What the exercise asks →
Each line of the data below either holds "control" or does not. Report how many do, and only that.

[Dataset records]

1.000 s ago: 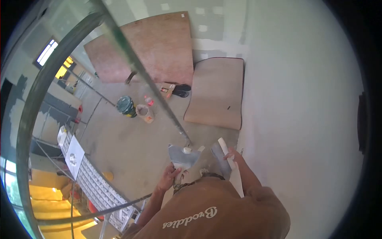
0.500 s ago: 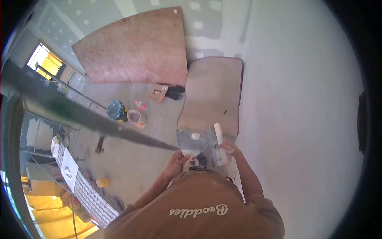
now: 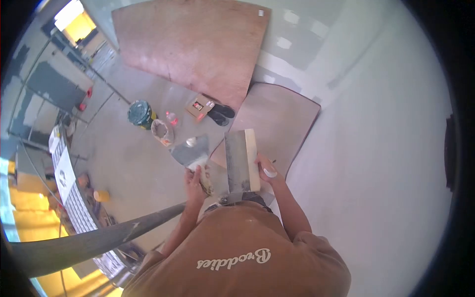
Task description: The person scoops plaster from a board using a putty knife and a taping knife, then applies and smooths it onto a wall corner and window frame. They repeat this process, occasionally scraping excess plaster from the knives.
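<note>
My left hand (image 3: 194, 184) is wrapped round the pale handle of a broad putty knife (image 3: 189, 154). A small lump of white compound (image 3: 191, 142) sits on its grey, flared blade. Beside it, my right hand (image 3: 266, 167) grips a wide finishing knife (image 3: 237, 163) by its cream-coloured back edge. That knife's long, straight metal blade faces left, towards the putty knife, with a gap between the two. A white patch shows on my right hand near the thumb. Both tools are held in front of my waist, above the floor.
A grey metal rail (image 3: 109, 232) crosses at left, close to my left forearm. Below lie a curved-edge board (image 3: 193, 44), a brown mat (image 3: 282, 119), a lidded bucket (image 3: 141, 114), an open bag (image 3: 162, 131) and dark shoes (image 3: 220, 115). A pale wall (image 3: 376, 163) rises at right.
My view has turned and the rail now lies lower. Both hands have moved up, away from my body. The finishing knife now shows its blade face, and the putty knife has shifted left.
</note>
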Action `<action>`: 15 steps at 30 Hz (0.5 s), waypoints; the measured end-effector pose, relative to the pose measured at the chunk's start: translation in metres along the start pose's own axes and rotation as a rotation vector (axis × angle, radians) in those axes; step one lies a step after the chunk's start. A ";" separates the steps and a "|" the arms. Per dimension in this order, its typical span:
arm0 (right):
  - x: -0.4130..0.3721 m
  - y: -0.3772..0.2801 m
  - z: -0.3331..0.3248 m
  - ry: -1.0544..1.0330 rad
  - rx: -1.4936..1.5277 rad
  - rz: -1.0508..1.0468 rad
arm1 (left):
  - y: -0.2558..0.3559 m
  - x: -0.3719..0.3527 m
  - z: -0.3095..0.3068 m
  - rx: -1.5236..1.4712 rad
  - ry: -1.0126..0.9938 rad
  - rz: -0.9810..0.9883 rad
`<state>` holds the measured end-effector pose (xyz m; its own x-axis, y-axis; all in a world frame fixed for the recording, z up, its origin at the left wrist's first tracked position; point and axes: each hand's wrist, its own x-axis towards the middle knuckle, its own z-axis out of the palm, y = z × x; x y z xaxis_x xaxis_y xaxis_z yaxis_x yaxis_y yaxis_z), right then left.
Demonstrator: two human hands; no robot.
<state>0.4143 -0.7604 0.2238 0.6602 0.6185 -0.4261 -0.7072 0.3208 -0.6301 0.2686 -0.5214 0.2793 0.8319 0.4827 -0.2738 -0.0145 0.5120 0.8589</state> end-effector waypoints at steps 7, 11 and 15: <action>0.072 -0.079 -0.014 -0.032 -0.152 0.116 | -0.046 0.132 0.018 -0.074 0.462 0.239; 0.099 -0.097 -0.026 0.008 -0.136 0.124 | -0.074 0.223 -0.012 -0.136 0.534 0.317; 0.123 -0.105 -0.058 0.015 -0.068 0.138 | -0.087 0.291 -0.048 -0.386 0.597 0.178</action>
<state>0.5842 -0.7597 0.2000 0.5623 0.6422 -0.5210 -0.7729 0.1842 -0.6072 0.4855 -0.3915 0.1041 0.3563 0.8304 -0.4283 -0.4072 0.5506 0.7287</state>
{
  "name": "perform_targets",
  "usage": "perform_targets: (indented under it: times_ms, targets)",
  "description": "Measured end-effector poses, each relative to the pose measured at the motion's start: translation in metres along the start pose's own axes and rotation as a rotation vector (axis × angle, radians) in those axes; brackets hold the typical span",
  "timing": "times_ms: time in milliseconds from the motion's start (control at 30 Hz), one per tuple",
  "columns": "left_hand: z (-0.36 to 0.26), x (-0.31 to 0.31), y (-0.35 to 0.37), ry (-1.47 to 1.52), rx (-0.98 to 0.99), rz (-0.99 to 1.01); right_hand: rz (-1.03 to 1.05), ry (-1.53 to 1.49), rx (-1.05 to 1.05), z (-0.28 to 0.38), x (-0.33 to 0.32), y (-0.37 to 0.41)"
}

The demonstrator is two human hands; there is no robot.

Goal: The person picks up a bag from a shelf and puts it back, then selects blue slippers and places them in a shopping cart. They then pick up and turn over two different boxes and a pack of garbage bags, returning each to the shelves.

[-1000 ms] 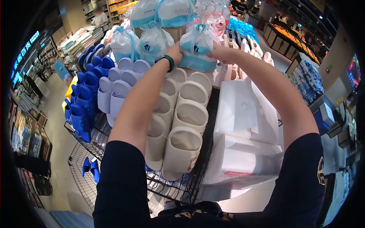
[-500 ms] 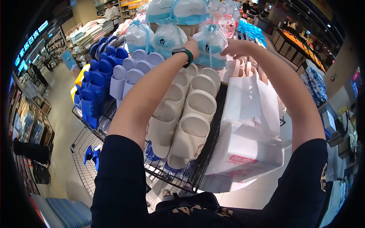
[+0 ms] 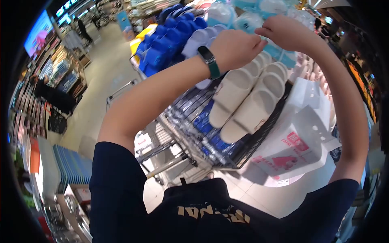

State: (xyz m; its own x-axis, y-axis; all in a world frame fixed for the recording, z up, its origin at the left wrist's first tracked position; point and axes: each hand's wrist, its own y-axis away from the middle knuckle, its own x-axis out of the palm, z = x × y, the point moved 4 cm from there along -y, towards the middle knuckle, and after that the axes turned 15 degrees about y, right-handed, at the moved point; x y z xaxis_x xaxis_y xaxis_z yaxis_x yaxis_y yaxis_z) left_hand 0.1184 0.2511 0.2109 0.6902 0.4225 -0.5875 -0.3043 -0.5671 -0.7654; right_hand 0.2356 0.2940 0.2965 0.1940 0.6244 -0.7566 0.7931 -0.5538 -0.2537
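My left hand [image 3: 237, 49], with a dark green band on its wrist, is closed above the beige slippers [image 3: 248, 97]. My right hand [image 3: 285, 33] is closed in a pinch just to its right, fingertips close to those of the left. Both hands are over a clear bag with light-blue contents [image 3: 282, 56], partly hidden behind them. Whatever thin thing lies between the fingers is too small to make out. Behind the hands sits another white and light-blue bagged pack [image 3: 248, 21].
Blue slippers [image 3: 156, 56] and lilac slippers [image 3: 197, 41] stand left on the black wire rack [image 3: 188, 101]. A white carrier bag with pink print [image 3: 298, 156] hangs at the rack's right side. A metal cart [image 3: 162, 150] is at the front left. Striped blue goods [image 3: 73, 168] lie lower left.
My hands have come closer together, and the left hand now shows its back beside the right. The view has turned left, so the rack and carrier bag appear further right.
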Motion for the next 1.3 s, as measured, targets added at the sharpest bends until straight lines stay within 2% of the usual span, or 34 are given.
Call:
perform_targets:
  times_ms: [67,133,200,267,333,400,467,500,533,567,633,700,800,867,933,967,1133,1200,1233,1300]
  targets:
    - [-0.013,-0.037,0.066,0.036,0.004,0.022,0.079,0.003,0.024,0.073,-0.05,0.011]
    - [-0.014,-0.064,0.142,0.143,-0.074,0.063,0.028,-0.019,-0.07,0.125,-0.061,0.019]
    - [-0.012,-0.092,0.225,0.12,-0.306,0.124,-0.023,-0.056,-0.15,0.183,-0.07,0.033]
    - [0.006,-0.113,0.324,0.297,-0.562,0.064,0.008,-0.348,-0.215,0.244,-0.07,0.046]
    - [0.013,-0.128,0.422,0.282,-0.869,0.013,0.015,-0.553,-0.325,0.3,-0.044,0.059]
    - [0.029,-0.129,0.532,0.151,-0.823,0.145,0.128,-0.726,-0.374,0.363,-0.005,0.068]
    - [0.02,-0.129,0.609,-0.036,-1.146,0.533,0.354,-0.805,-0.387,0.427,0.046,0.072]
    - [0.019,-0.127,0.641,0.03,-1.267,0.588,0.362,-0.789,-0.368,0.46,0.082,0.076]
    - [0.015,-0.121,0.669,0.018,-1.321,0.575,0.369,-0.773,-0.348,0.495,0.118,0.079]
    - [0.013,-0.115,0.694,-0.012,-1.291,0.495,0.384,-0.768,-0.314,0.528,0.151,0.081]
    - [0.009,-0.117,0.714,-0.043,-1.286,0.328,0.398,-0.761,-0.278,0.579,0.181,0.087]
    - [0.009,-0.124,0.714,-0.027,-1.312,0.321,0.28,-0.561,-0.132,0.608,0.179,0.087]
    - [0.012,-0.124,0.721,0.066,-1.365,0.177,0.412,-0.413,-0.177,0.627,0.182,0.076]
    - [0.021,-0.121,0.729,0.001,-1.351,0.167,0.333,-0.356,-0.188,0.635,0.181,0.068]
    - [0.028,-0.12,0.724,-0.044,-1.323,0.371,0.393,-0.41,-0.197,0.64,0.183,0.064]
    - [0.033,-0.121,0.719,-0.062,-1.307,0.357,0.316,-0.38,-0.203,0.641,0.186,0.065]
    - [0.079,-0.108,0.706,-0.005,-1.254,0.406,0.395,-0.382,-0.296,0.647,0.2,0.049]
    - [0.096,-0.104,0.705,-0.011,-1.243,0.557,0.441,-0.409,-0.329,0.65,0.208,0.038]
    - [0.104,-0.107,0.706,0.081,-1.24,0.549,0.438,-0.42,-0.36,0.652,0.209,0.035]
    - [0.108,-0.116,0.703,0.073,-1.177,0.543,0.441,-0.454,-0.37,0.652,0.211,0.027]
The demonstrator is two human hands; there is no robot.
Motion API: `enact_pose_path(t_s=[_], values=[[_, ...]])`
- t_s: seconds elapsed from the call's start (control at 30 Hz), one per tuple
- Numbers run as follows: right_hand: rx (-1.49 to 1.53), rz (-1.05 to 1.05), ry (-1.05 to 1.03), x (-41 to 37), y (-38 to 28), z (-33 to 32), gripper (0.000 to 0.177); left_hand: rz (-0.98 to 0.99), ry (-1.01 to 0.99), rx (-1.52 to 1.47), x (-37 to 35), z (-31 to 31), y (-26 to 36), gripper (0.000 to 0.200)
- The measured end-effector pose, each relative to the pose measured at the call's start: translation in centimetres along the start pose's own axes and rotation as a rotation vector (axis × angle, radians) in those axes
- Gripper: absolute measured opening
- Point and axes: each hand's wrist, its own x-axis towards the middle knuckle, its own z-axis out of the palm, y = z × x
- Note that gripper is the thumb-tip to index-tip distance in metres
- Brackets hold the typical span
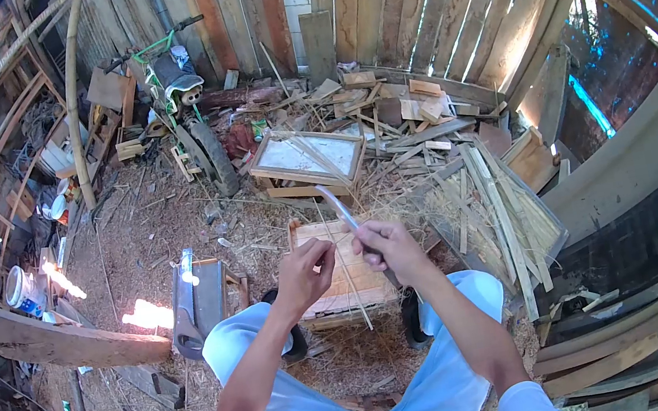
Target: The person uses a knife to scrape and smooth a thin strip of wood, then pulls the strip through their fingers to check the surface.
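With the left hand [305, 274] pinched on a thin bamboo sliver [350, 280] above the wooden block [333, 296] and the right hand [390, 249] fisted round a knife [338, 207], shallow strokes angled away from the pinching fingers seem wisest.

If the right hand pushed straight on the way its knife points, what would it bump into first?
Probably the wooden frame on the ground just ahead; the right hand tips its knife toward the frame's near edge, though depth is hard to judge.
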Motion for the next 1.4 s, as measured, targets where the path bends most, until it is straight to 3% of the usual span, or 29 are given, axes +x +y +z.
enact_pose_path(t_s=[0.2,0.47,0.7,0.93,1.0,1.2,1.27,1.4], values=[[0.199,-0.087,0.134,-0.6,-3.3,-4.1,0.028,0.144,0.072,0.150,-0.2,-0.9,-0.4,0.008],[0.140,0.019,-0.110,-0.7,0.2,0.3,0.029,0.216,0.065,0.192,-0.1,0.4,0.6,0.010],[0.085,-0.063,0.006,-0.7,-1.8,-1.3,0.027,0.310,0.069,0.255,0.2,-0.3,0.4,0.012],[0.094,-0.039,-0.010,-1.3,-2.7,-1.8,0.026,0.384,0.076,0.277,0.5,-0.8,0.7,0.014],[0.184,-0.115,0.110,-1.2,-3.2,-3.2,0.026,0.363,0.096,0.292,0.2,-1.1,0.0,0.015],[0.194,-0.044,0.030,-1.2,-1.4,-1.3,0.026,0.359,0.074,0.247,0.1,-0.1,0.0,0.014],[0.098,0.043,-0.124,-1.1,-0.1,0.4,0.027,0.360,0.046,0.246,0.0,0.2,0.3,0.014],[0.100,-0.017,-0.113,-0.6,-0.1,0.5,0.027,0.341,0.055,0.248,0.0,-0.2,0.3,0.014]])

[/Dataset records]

Solution for this problem →
2